Le personnage de Joseph, le frère de Suzanne, exsude la haine du pauvre pour le riche, un pauvre dépourvu de moyens qui lui permettraient de lutter avec sa Citroën B12 contre la Morris-Léon Bollée de Monsieur Jo, alors il joue de sa force physique, de son aisance à séduire les femmes. On le retrouvera dans le film Des journées entières dans les arbres sous les traits de Jean-Pierre Aumont, vaguement proxénète, qui s’empare des bijoux de sa mère pour les jouer au casino...
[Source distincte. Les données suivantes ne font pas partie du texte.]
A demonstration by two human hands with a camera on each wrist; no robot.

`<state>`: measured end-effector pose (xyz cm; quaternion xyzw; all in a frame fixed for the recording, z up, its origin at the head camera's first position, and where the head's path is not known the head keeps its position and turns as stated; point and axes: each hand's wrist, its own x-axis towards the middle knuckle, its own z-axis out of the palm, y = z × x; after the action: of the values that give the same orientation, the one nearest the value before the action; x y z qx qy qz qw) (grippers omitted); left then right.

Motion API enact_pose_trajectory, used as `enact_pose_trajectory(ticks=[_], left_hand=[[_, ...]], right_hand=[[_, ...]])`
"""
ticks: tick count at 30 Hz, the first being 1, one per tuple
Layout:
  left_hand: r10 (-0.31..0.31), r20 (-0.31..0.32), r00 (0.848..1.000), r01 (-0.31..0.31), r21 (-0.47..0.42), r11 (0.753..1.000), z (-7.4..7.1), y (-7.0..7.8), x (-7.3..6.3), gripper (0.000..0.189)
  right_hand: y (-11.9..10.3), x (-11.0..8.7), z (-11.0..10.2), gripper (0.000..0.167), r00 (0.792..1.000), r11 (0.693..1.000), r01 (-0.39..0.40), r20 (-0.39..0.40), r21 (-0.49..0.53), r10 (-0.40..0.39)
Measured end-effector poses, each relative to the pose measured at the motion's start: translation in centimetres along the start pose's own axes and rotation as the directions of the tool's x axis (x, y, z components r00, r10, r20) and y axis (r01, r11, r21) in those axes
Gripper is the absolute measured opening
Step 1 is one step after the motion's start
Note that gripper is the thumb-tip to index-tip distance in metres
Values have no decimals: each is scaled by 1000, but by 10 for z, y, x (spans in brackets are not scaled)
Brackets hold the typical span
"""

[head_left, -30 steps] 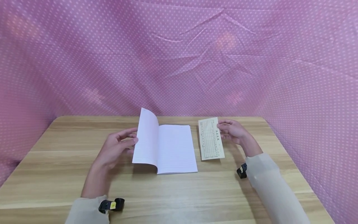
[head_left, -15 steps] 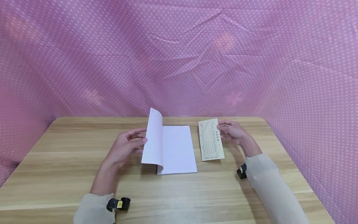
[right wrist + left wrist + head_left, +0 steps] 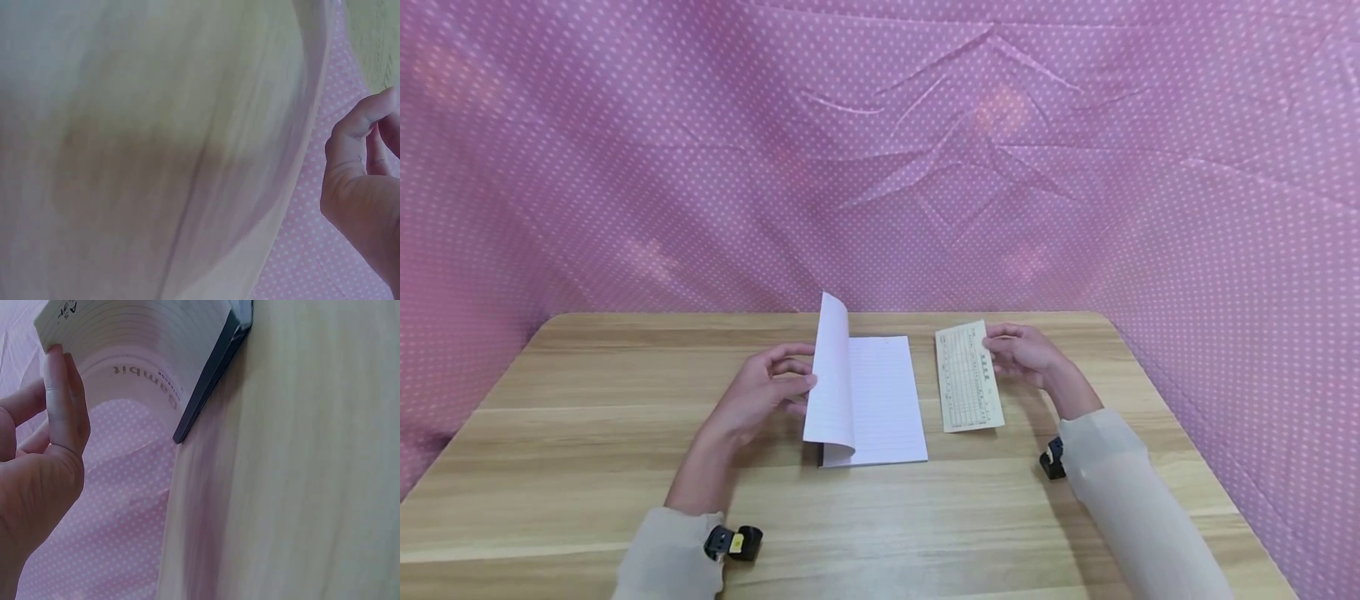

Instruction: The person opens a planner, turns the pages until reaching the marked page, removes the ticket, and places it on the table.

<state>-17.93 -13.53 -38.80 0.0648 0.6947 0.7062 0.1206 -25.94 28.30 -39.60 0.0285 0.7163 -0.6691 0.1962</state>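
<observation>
A notebook [image 3: 887,404] with ruled white pages lies on the wooden table, its cover and front pages lifted and bowed. My left hand [image 3: 767,387] pinches the outer edge of that raised part [image 3: 831,375] between thumb and fingers. In the left wrist view, my left hand [image 3: 53,431] is at the curved cover [image 3: 134,369], which carries the word "Gambit", and a dark spine [image 3: 212,378] shows. Right of the notebook, my right hand [image 3: 1022,354] holds a pale yellow printed slip [image 3: 968,379] by its right edge, tilted up. The right wrist view shows its curled fingers [image 3: 350,137].
The wooden table [image 3: 880,533] stretches in front of and beside the notebook. A pink dotted cloth [image 3: 880,167] hangs behind the table and along both sides. Black wrist cameras sit at the left cuff [image 3: 733,543] and the right cuff [image 3: 1052,458].
My left hand has moved right, bringing the notebook's lifted cover and pages nearer upright over the ruled page. My right hand and the slip have barely moved.
</observation>
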Motion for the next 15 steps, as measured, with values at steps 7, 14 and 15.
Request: enact_pose_trajectory(ticks=[7,14,15], left_hand=[[-27,3,1000,27,-19,999,12,-4,4,52],[-49,-2,999,49,7,999,20,-5,7,50],[-53,-2,999,53,15,998,22,-5,8,50]], right_hand=[[5,3,-2,30,999,999,-26,-31,-25,25],[7,4,-5,32,999,998,-32,-26,-58,30],[7,4,-5,32,999,997,-33,-26,-65,31]])
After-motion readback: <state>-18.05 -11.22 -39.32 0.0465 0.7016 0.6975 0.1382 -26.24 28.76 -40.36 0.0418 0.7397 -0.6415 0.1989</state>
Dès ce roman Marguerite déclare son amour fou au cinéma. Pas seulement des films, mais aussi de ce qui se passe dans l’âme du spectateur, de ce qui se passe dans la salle obscure, ici par exemple :
« Le piano commença à jouer. La lumière s’éteignit. Suzanne se sentit désormais invisible, invincible, et se mit à pleurer de bonheur. C’était l’oasis, la salle noire de l’après-midi, la nuit des solitaires, la nuit artificielle et démocratique, la grande nuit égalitaire du cinéma, plus vraie que la vraie nuit, plus ravissante, plus consolante que toutes les vraies nuits, la nuit choisie, ouverte à tous, offerte à tous, plus généreuse, plus dispensatrice de bienfaits que toutes les institutions de charité et que toutes les églises, la nuit où se consolent toutes les hontes, où vont se perdre tous les désespoirs, et où se lave toute la jeunesse de l’affreuse crasse d’adolescence. » (p. 188 de l’édition Folio). « Avant de faire l’amour vraiment, on le fait d’abord au cinéma, disait-elle. Le grand mérite du cinéma c’était d’en donner envie aux filles et aux garçons et de les rendre impatients de fuir leur famille. Et il fallait avant tout se débarrasser de sa famille quand c’était vraiment une famille. » (p. 199).
J’ai longtemps pensé que c’étaient surtout ses films qui faisaient la grandeur de Marguerite, mais ce livre trouvé dans le métro, à l’écriture dépourvue de toute pitié pour le lecteur, aux émotions d’une amertume sans faiblesse, pourrait me faire changer d’avis.